Sunday, June 17, 2012

Do you set yourself up to fail?

I've been thinking a bit about excuses and reasoning the last couple of days. I guess some of what the trainer said is still floating round my brain. Do you know (and you won't), every two to three years I start some form of diet/exercise (sometimes one, sometimes the other, hardly every both at the same time) plan? I have spent probably thousands of dollars on Jenny Craig, Weight Watchers, personal trainers, gym memberships and I've never gotten to where I wanted to go. Because deep down I don't think I really wanted it. It's so easy to eat whatever the heck you want. It's easy to not go to the gym, or a walk, or pop in a dvd and do a workout. It's easier to stay the way you are then to change.

If you work for something, don't you value it more?

The trainer said to me that exercise should at least include something fun. Something that you love - so its sustainable.
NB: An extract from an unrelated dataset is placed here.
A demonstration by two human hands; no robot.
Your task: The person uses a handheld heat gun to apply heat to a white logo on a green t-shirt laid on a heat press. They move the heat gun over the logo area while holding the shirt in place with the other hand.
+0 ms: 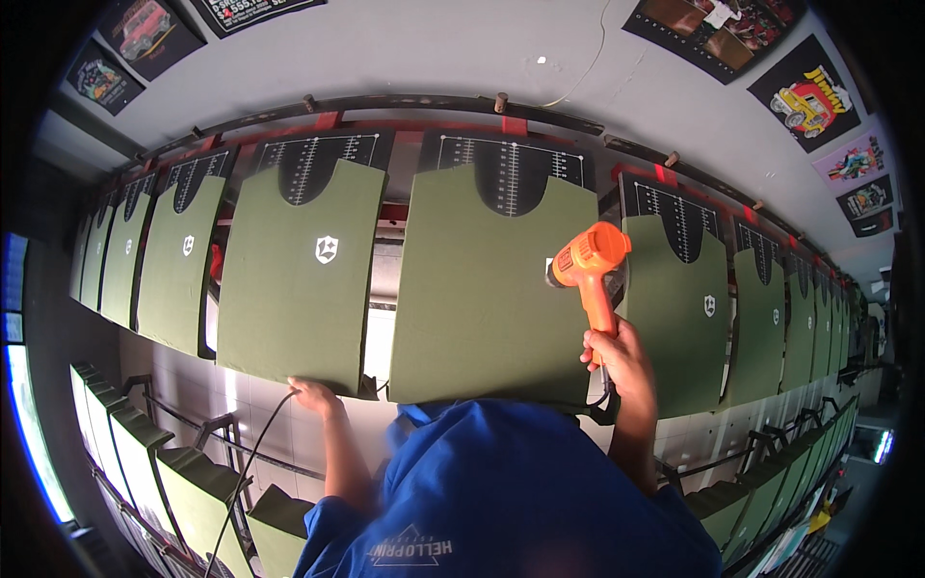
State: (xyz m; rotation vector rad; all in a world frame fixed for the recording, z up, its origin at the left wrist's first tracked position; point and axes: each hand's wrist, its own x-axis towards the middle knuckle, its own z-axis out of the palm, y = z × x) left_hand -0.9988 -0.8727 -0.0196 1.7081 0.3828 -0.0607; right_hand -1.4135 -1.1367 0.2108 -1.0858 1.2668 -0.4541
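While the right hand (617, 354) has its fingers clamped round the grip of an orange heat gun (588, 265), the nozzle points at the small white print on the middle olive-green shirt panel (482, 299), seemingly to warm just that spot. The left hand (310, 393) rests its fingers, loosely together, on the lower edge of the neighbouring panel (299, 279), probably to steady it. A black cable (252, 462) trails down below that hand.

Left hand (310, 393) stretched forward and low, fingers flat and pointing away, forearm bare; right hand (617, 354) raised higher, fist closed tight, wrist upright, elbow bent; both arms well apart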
I'm going to try a few different classes to figure out what that could be. As much as I love dancing, I prefer to do it in the comfort of my own home - but there's a boxing gym around the corner, so I might investigate that; and I'm going to hit up an aquasize class for something different as well - although its flippen freezing in Christchurch, I think we're going to have one of those really awfully cold winters - we've already had snow once this year and that's not normal.

The other thing I'm going to do is set myself up to succeed. Not fail. See I am guilty of self sabotage. I would work out hard core at the gym and then completely fail on the eating. So I'd lose ten kilos and then it would stop. And I'd give up, because you see, I'd tried, but it hadn't worked - so therefore it must be impossible. I'd say to myself, well it must be because I have pcos. It must be that I'm MEANT to be this size. And that is also bullshit. Yes it's harder to lose weight - but I already have so it is possible, its just going to take longer. And that's another sabotage right there. I cannot do this over three months, or six months, or maybe even a year. It may take me up to two years to get my body where it needs to be. It might even take three. And I need to accept that. And celebrate every small change.

Those scales are not a true reflection of where my body is at. I need to look at measurements and the size clothes I wear as well. Because while the scales might not show a massive loss, I know I'm wearing clothes two sizes smaller than what I was before. I'm developing a shape. What that shape might turn into when this is all over I'm not sure yet. The trainer also asked me what sort of figures I admire, I love curvy bodies, but I'd also like some muscle definition - so the end result could be interesting, given I've been overweight for most of my adult life and I can't imagine what shape is under all the lard. But I guess we'll find out eventually.


1 comment:

Claire said...

Mel you are doing so well!!!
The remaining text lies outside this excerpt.